Give President Uhuru Kenyatta political cover to punish the corrupt

NAIROBI: As an Opposition leader, President Uhuru Kenyatta once dismissed former President Kibaki as a “see nothing, hear nothing, and do nothing president.” Given recent goings on in his administration, the same can be said about President Kenyatta. Just last weekend he sounded singularly out of touch with his comment that the economy is OK, despite overwhelming public sentiment to the contrary.

But in many ways the President was right. We are growing at above 5 per cent. Inflation is below 7 per cent. Our debt servicing remains a healthy 2.6 per cent of GDP and is projected to get lower in the medium term. Our debt-to-GDP ratio, while at 53 per cent, is also projected to reduce in the next few years. Even the performance of the shilling against the dollar does not look that bad relative to other emerging and frontier market currencies. And lastly, our forex reserves at the Central Bank amount to over three months of import cover, well within conventionally accepted “safe” levels. The overall point here is that to understand movements in macroeconomic indicators we must put things in perspective. And that requires an appreciation of trends in the global economy as well as the performance of our peer economies.

As I argued last week, the fundamentals of the economy look good on paper and in reality. And this is what the President was referring to when he said the economy is doing OK.

However, this rather wonky look on matters made the President seem aloof and disconnected from public sentiment. All the public really knows and feels about the economy is that the government is “borrowing too much” and “wasting it on corruption.” The accounting missteps at the Treasury that produced the so-called cash-crunch have not helped matters. Compounding these headline grabbing items has been the slow-down in the economic growth rate. The fact of the matter is that the economy needs to grow at an 8 per cent plus clip for the mwananchi to feel the change. Five percent growth -- most of it driven by investments in infrastructure – will not immediately increase the number of sufurias in Wanjiku’s kitchen. This calls for better messaging about long-term prospects of the economy, while at the same time hammering home the fact that the economy is on the right footing today.

It also goes without saying that if the President is to get his message across to Wanjiku he must rein in corruption in the public sector.

Corruption alone does not inhibit development. Very few countries are as astronomically corrupt as was the case in Zaire under Mobutu, or the Philippines under Marcos. For most countries, corruption tends to be a nuisance, rather than the key inhibitor of growth. It increases the cost of doing business, without completely blocking the conduct of business. Furthermore, the type of corruption matters. Some countries are centrally corrupt while others have decentralised corruption. The former case tends to be more conducive to faster growth. When corruption is centralised everyone knows the price of getting things done. Predictability is key for doing business. Corruption in Kenya is decentralised. This tells us a lot about the President.

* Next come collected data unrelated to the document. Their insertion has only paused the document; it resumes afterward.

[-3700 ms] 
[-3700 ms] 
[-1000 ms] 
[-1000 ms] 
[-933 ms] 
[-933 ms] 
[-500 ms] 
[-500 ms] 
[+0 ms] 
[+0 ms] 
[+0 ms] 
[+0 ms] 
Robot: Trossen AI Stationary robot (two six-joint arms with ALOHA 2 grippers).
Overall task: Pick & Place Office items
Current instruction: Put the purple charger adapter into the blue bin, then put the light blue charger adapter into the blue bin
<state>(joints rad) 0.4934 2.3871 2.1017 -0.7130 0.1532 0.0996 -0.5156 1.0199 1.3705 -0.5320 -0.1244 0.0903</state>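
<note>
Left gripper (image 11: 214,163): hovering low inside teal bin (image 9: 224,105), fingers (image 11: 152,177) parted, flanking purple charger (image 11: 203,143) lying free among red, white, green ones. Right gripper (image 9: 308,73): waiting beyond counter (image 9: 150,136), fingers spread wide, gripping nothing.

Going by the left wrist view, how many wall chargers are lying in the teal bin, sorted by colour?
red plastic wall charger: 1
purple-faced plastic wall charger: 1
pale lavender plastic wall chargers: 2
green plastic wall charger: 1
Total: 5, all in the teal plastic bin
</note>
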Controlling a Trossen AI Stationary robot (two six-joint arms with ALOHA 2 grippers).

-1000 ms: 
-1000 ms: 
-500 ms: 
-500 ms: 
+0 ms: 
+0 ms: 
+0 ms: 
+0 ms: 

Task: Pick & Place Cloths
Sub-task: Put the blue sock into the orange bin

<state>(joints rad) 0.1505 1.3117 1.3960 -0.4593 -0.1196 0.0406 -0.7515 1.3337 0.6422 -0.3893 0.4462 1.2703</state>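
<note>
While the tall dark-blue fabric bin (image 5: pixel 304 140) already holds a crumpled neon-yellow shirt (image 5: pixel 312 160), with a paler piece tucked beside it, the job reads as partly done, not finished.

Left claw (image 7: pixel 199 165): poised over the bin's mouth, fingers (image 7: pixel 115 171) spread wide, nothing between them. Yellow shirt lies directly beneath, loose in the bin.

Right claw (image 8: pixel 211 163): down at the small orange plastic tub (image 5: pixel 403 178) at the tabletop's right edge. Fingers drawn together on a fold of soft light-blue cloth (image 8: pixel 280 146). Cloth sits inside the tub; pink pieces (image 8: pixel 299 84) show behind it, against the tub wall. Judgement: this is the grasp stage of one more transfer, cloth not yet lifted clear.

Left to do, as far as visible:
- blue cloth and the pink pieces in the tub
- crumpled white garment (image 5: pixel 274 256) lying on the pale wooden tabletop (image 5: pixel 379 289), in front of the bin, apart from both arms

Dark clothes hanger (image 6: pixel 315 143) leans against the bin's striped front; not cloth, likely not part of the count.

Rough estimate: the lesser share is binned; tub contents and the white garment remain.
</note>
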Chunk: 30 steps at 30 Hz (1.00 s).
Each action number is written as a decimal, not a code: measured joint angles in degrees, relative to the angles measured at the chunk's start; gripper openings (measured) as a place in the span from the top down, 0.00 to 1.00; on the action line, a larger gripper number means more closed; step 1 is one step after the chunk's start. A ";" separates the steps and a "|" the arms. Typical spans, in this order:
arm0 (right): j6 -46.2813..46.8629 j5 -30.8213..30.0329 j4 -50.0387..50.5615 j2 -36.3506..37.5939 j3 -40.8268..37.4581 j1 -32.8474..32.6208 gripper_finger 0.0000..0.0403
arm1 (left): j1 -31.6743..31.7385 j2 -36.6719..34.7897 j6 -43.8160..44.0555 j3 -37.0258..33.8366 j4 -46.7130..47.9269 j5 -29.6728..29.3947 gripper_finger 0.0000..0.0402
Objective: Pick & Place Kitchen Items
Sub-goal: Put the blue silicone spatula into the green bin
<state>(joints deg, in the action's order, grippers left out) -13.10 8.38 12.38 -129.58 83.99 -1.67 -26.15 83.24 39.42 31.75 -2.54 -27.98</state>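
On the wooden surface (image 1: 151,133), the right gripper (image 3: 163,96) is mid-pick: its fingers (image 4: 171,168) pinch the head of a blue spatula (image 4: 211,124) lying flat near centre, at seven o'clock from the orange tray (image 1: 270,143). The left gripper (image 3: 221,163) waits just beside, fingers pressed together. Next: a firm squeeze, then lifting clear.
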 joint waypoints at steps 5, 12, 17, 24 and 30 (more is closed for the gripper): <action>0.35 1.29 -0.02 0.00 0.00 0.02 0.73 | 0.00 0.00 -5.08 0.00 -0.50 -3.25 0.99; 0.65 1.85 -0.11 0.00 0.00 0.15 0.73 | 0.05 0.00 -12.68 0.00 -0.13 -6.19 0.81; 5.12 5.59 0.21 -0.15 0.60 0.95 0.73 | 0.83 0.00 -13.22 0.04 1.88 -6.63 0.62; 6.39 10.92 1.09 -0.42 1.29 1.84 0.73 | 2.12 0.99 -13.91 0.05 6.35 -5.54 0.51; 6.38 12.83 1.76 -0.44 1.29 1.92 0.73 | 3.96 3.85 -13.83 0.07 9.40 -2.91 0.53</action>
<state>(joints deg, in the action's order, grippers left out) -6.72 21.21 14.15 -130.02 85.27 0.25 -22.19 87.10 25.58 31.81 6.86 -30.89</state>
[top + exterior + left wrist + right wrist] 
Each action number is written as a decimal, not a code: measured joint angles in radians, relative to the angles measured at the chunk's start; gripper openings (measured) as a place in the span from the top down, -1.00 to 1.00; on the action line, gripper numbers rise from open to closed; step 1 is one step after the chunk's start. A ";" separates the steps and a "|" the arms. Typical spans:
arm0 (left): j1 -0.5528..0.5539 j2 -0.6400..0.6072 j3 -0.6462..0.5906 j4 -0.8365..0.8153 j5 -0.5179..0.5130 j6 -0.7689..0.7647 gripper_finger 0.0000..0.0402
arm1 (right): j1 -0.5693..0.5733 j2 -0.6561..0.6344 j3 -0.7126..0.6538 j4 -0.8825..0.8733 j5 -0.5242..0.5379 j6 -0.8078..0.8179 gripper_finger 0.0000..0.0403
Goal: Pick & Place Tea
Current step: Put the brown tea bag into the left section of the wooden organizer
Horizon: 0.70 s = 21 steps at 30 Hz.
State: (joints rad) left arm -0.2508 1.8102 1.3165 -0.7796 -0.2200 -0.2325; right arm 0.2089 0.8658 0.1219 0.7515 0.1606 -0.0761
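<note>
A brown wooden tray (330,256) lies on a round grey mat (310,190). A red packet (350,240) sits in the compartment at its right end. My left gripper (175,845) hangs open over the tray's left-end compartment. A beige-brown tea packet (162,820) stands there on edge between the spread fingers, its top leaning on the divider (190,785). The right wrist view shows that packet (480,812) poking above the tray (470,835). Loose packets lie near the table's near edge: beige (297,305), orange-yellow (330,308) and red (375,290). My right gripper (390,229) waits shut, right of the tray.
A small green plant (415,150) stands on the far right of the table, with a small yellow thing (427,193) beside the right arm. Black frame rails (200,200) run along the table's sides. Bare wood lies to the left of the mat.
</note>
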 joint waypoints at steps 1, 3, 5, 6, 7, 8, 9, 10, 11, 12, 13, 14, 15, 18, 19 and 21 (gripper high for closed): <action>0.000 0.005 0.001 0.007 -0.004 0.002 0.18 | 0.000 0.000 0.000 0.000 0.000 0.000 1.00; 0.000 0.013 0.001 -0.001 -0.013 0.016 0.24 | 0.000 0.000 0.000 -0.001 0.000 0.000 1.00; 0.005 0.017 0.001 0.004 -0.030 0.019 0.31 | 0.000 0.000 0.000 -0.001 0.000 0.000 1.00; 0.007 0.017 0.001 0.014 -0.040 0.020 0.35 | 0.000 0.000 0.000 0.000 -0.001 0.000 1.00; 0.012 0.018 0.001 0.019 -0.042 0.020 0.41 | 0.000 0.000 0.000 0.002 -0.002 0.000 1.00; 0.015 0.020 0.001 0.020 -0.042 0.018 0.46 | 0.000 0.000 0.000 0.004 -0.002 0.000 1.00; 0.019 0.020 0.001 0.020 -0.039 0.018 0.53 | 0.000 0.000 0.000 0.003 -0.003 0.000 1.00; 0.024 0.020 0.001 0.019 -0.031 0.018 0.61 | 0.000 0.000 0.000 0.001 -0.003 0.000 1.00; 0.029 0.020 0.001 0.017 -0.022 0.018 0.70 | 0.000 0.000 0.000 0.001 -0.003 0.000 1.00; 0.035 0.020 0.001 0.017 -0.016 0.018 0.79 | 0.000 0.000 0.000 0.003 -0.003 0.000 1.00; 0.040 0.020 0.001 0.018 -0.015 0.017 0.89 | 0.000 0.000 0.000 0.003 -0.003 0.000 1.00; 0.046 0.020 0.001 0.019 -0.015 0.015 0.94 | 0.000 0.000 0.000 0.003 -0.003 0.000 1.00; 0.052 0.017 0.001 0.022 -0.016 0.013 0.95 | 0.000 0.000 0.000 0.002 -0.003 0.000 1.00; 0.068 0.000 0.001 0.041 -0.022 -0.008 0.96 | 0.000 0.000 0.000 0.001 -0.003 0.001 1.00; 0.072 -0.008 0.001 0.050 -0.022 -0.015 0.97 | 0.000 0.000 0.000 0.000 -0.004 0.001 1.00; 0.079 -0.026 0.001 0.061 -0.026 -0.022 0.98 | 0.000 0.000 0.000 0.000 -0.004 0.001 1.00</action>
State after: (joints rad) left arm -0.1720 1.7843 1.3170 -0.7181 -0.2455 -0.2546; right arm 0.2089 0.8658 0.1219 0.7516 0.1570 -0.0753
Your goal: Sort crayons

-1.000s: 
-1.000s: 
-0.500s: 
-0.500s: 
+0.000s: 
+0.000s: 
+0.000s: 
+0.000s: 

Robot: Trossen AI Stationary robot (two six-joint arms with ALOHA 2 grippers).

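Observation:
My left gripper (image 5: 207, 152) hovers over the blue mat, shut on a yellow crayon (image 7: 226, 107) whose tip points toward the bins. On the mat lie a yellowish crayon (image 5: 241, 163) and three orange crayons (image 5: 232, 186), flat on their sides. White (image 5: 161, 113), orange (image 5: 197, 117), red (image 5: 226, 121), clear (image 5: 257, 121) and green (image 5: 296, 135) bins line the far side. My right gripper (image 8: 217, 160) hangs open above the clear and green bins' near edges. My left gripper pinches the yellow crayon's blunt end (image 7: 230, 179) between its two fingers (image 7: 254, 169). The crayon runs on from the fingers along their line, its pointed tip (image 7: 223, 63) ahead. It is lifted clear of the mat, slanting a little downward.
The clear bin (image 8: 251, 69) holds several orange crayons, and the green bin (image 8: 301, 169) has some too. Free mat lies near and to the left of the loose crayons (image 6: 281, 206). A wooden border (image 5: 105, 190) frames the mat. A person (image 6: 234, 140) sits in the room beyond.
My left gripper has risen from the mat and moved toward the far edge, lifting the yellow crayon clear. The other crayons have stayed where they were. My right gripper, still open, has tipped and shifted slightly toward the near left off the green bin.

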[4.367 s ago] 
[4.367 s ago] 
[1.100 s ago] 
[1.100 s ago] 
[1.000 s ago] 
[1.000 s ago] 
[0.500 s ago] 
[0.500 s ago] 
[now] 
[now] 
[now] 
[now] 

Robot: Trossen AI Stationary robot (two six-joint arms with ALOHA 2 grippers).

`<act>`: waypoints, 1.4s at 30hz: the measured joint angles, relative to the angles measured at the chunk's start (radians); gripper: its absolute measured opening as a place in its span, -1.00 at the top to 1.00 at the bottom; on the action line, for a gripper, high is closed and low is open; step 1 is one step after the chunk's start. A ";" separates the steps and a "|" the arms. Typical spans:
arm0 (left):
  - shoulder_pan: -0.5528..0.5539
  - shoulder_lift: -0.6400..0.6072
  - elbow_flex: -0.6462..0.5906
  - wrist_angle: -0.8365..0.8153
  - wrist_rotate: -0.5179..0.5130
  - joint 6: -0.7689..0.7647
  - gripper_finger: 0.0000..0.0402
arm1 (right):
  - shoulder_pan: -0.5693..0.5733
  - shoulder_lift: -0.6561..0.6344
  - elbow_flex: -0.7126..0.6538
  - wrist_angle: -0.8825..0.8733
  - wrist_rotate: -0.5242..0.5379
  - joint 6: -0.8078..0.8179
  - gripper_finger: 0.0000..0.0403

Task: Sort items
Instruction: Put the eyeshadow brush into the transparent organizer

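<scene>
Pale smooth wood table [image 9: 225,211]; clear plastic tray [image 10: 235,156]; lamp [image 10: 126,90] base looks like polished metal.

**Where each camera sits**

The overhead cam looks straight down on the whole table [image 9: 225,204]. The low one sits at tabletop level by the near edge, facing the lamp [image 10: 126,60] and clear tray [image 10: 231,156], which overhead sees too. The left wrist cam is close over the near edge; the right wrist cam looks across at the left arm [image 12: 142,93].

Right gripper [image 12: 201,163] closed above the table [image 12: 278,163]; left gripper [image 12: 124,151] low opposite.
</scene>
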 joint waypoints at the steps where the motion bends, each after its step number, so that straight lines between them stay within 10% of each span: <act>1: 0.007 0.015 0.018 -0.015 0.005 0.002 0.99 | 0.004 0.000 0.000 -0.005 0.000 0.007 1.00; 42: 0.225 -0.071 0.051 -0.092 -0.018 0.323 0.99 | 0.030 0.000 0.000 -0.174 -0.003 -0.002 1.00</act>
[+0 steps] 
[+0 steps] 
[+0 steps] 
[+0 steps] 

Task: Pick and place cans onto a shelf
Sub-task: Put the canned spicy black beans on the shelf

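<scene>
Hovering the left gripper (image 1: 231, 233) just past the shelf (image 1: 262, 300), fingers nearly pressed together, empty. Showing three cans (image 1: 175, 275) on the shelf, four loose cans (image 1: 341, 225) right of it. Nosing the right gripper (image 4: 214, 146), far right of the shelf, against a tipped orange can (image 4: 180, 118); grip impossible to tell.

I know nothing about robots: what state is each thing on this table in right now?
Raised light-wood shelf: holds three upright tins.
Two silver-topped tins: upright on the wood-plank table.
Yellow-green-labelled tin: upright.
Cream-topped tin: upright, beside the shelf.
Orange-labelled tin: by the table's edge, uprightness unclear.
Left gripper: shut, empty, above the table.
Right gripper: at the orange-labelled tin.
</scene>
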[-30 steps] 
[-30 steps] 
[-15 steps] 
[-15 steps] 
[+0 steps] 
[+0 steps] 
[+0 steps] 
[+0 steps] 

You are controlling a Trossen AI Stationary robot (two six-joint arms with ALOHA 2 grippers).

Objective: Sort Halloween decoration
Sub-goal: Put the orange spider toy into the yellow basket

First of all, he inherited a public service steeped in the culture of corruption. Before Anglo-Leasing there was Goldenberg. And before Goldenberg there were land-buying companies with fictitious accounts. So the President did not invent this act. At the same time, being a politician, his hands are somewhat tied. We tend to imagine all the President has to do is fire a Cabinet Secretary and things will be fine. What we don’t appreciate is the fact that a great deal of corruption in the public sector is run by individuals you do not see in the media – the entrenched members of the bureaucracy and interests in the private sector who finance political campaigns.

The President cannot fire all the bureaucrats. The symbiotic relationships between politicians and their financiers in the private sector must be nourished. And so we are in a fix. Getting out of this fix will demand a clear-headed approach to organisational reform (targeting the bureaucracy) as well as a political reform of how we finance campaigns.

Second, it says a lot about the President that corruption in Kenya is decentralised. By all indications the President is not personally corrupt. His biggest weakness is that he delegates too much to unscrupulous individuals. The political challenge for those of us who want to see real reforms is to come up with ways to provide the President with political cover so he can deal with his corrupt lieutenants. Again, hiding from this political fact will only lead to failure.